J’ai reçu une lettre de M. de Pompone du milieu de son oisiveté, dont je me trouve plus honorée que quand il étoit à Saint-Germain ; c’est là où il est redevenu parfait comme à Fresnes : ah ! qu’il fait un bon usage de sa disgrâce, et qu’il est en bonne compagnie ! Il est vrai que

  1. 27. « Si vous la savez, c’est, etc. » (Édition de 1754.)
  2. 28. « Mais c’est que cela me fait. » (Édition de 1737.) — « Mais c’est qu’elle me fait. » (Édition de 1754.)

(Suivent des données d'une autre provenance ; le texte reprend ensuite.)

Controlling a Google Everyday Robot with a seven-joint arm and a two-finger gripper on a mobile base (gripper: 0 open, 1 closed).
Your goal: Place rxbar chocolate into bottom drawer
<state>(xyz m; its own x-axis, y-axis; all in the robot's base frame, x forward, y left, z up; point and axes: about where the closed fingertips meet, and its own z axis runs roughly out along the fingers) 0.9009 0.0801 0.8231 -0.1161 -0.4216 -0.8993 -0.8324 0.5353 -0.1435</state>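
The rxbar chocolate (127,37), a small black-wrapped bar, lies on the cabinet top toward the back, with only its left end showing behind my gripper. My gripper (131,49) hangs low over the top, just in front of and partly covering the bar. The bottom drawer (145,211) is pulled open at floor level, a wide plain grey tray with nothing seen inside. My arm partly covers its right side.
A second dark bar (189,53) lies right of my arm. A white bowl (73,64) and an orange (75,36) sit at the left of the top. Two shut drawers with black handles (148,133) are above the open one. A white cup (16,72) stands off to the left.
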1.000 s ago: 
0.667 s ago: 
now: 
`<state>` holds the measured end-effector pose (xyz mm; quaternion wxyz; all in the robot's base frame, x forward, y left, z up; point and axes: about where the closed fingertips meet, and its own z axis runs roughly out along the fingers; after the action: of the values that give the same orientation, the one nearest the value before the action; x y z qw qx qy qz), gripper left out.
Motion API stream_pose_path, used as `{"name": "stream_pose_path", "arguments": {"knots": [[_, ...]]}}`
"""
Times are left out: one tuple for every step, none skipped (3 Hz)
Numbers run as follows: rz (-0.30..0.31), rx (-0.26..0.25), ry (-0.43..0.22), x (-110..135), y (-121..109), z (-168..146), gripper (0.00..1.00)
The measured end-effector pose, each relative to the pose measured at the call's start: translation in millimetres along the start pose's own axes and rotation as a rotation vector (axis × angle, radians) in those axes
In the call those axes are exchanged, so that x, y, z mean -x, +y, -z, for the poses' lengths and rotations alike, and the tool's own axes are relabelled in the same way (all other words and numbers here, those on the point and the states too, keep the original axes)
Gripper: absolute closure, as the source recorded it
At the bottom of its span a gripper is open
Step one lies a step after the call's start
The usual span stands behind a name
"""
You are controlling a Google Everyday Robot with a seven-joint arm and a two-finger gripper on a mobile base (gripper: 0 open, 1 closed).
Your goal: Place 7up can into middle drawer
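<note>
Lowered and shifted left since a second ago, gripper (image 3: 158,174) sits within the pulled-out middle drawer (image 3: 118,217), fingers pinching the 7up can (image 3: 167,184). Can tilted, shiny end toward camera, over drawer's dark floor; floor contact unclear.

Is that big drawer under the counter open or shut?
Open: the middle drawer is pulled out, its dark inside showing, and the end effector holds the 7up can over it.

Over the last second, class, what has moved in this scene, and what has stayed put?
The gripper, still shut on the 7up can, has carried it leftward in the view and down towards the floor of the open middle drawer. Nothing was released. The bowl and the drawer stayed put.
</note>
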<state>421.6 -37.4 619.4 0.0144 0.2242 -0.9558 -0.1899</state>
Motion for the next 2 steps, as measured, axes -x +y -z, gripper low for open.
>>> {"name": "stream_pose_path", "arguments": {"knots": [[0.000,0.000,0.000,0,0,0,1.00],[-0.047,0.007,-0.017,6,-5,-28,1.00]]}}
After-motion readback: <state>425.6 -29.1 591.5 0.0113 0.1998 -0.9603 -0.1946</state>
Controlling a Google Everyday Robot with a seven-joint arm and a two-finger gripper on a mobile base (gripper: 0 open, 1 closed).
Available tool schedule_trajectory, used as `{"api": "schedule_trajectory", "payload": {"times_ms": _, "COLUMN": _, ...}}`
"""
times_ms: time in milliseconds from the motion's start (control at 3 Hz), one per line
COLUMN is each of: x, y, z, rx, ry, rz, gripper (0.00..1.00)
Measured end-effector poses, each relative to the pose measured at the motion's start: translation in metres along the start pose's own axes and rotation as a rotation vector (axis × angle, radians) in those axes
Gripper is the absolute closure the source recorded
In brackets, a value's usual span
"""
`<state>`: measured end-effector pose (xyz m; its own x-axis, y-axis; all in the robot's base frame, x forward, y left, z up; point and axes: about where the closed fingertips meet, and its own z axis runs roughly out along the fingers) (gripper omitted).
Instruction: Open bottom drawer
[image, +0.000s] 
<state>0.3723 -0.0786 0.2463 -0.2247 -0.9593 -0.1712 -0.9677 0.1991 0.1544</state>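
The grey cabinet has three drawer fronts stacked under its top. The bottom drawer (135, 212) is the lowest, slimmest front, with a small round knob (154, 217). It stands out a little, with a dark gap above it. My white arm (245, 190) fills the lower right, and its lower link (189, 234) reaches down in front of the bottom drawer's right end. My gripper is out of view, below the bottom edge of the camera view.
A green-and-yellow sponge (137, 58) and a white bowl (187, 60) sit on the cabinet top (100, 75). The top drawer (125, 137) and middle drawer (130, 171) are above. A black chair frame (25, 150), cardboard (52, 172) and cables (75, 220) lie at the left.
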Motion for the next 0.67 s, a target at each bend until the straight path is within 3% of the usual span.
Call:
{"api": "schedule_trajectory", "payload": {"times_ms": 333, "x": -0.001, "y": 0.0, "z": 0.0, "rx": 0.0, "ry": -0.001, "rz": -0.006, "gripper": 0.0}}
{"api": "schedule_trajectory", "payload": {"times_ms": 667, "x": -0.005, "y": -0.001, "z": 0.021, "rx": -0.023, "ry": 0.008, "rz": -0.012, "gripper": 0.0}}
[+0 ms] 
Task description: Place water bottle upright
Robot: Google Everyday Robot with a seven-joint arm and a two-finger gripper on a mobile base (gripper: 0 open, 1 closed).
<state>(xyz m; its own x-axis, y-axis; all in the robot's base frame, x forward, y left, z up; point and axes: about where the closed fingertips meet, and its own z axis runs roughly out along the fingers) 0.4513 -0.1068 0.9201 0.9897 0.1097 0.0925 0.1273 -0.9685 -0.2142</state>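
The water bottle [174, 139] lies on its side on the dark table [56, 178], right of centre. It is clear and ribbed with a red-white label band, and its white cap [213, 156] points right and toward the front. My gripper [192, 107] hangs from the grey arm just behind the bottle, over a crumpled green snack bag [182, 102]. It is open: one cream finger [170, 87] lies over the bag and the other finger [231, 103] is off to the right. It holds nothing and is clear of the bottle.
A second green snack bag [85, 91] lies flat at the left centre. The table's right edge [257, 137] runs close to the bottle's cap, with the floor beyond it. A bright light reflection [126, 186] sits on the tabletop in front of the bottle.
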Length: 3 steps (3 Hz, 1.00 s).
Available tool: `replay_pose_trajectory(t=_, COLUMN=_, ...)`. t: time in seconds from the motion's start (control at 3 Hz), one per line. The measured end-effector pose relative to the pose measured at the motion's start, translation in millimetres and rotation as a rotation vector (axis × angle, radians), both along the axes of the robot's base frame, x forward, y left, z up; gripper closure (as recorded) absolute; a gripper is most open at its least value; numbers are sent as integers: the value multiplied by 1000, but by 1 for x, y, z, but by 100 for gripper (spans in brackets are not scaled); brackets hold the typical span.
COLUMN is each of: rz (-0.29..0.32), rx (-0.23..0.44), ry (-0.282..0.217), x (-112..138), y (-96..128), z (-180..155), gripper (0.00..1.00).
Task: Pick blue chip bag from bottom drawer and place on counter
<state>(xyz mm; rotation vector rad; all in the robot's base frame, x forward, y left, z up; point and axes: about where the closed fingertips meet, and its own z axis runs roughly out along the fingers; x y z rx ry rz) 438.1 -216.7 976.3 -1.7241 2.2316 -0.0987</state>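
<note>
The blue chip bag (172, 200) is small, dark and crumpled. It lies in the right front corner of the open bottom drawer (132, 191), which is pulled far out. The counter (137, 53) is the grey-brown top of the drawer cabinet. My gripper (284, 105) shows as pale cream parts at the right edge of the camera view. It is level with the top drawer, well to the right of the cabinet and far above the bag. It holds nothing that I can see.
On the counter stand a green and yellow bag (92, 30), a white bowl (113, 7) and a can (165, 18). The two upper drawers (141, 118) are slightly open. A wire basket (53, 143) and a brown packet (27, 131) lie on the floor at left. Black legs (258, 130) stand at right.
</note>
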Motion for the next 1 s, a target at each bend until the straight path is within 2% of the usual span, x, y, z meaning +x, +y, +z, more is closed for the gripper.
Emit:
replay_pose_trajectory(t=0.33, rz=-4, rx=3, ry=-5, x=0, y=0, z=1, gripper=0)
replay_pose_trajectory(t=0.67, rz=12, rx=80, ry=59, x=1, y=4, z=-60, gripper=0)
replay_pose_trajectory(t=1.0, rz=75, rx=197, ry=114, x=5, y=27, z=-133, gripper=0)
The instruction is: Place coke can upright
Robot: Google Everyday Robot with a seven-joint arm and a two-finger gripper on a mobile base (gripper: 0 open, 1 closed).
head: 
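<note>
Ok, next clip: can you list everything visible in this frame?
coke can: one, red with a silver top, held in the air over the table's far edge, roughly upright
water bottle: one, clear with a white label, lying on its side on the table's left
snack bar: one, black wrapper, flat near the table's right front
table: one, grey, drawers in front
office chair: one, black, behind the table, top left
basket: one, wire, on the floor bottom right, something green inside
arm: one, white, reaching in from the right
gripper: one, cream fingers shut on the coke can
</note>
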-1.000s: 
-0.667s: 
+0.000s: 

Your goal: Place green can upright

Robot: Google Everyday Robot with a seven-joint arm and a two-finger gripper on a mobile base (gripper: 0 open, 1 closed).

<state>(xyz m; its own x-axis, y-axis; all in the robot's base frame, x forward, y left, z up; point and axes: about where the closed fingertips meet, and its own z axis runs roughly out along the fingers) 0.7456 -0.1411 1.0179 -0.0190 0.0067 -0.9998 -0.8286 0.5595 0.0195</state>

  3. 29. Mme de Montespan, voyant le Roi prés de lui échapper, tâcha de lui inspirer du goût pour Mme de Nevers, sa nièce. « Mais, dit Mme de Caylus, il ne donna pas dans le piège, soit qu’on s’y prit d’une manière trop grossière, capable de le révolter, ou que sa beauté n’eût pas fait sur lui l’effet qu’elle produisoit sur tous ceux qui la regardoient. » (Souvenirs, tome LXVI, p. 403.)
  4. 30. Dans l’édition de 1754 : « et qu’une autre tête plus petite… » — C’est encore Mme de Caylus qui sert ici d’interprète à Mme de Sévigné. On voit dans ses Souvenirs que Monsieur le Duc, devenu prince de Condé, était fort amoureux de Mme de Nevers, et elle raconte que, pour empêcher son mari de l’emmener à Rome, le prince donna à Monsieur le Dauphin une fête magnifique, dont M. de Nevers fit les paroles ; il était sans doute loin de penser que c’était pour lui que la fête se donnait. (Note de l’édition de 1818.) Voyez les Souvenirs, tome LXVI, p. 403 et 404.
  5. 31. Voyez la Gazette du 15 juin, p. 291.